Trainer Steven Burridge is unsurprisingly sticking with his apprentice jockey for the ride. Kok has as usual done his homework, but is again prepared to play it by ear come raceday.

“It was not in my plans to drop back at his last start. They just went too fast in front,” said Kok whose only other booking on Friday is aboard the James Peters-trained Macarthur in the next race.

“I was lucky I was able to tuck in behind a horse and it just played into our hands. When he came to the outside, he quickened up very well.

“Autumn Rush is a horse I know very well. He’s maintained his form since, but has again drawn wide. It will all depend on the speedmap of the race again.

“Sebas and a few other speedy horses like Oxbow Sun will go forward. Hopefully I can get a nice suck-up in behind the speed.”

Autumn Rush, who has bagged three of his four wins (1000m to 1100m) by showing the way, will be Burridge’s only runner for Friday’s standalone meeting. The Australian was suitably impressed by the last success, but remained realistic about a fifth win for the EZ Stable-owned galloper.

Burridge is not too concerned by the awkward alley, especially as he’s been there done that, but more the tougher test against better horses.

“He has drawn wide again. We thought the wide gate would be a problem last time, but he won by coming from way back,” said Burridge.

“He was actually in a good place in the race and he won again. I’m very happy with the way he’s progressed, even if he doesn’t seem to run any further than 1000m and 1100m at this stage.

“Simon knows the horse very well and will ride him where he is comfortable again. He gets four kilos off, which will bring him down to 54kgs, but it’s also a stronger field he’s running against.

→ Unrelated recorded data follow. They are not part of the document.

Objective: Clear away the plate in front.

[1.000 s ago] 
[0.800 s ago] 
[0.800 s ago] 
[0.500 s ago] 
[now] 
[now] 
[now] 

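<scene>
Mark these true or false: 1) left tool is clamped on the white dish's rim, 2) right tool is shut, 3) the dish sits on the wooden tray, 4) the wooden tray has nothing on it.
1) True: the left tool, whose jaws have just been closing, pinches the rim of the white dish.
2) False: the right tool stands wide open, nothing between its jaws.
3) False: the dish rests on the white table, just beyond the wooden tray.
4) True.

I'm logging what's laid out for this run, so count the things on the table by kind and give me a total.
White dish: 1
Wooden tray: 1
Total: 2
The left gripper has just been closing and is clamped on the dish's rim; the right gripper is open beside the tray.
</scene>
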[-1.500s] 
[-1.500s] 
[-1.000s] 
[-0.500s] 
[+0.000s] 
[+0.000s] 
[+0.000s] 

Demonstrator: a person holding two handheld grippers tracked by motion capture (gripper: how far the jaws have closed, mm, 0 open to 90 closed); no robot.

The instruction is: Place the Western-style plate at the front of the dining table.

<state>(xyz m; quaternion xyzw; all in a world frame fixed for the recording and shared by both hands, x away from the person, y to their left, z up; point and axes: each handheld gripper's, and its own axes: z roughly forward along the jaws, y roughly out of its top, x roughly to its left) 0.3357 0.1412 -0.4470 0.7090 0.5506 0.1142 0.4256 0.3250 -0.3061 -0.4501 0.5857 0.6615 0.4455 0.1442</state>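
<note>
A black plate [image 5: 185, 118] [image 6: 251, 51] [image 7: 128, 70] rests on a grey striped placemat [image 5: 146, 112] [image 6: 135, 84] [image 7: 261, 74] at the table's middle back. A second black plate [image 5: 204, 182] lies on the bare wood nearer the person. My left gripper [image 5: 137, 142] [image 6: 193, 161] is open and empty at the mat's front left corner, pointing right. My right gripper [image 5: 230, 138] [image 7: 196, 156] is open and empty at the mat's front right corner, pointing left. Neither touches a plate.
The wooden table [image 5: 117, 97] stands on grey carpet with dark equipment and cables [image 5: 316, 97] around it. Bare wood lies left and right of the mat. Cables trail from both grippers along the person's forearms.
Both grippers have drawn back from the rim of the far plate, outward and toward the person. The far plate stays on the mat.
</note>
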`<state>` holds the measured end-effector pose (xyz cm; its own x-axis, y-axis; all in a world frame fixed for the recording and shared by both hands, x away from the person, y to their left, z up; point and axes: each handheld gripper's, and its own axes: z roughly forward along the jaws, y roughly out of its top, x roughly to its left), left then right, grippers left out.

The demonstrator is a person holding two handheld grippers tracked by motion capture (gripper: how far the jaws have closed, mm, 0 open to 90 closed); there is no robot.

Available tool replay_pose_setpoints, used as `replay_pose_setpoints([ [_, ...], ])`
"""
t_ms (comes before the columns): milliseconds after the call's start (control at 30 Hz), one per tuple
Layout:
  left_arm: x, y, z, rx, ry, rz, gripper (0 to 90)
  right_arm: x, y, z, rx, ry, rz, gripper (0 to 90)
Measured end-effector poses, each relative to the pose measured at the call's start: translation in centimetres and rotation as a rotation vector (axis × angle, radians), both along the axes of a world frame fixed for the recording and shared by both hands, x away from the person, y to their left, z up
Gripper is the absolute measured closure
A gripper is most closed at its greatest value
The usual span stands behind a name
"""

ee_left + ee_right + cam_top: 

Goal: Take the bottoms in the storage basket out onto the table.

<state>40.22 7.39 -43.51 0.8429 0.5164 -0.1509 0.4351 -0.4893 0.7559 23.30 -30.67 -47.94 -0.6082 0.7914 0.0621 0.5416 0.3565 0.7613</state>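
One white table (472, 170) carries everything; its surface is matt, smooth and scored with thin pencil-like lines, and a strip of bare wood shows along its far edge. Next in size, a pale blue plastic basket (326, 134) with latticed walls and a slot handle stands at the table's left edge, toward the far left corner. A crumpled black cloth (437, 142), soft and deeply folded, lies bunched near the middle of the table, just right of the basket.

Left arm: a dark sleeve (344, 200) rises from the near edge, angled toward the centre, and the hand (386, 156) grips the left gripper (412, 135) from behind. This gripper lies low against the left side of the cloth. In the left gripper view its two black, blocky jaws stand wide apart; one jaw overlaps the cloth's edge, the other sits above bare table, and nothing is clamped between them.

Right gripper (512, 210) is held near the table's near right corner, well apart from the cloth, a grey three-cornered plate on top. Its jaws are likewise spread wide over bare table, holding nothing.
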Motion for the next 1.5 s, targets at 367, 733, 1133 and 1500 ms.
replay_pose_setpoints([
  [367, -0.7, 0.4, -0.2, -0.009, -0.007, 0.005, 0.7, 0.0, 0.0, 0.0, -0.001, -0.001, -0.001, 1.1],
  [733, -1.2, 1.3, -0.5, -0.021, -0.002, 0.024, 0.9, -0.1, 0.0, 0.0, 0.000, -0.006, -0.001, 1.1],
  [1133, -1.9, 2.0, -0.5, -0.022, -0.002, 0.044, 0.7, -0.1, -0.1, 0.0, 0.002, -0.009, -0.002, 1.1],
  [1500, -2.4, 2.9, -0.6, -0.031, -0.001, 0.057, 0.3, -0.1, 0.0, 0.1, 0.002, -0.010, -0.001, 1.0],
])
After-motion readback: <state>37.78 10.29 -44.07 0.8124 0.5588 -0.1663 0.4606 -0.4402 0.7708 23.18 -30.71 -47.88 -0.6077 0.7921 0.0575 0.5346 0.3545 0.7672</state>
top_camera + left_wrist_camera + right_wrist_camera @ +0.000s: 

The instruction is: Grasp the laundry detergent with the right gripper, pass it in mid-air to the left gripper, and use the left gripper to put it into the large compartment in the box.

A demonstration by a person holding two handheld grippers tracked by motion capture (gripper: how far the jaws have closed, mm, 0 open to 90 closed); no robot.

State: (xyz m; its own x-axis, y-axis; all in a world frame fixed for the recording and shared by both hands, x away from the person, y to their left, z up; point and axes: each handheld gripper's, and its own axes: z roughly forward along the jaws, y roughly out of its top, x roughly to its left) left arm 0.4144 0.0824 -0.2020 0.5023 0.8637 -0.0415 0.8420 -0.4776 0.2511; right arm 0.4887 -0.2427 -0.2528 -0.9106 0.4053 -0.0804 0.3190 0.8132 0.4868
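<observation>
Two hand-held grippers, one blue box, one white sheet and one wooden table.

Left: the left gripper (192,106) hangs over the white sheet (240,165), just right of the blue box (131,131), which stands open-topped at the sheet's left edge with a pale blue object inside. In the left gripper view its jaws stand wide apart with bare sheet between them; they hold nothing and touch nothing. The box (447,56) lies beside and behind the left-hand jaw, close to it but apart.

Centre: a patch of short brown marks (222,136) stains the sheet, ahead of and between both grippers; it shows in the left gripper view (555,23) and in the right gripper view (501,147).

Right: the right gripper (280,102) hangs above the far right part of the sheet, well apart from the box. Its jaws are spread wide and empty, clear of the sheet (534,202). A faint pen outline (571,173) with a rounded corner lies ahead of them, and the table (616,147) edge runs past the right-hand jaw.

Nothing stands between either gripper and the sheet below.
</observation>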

“I think there will be plenty of speed in the race. Sebas, Nova Missile and Kratos will all go forward, and hopefully that will give us a chance to take a sit just off the speed.

“Winning form is good form.”

Burridge, who shares the same number of winners as Michael Clements on 16 and still leads on a countback for seconds, is aware his days at the top could be numbered with his solitary representative while Clements and even the others right behind, like Mark Walker, Shane Baertschiger and Lee Freedman all send out bigger teams.

“It wasn’t planned (to have just one runner on Friday), it just worked out that way,” he said.

“A lot of my horses have either reached their mark or are sore. I need to plan their races well.”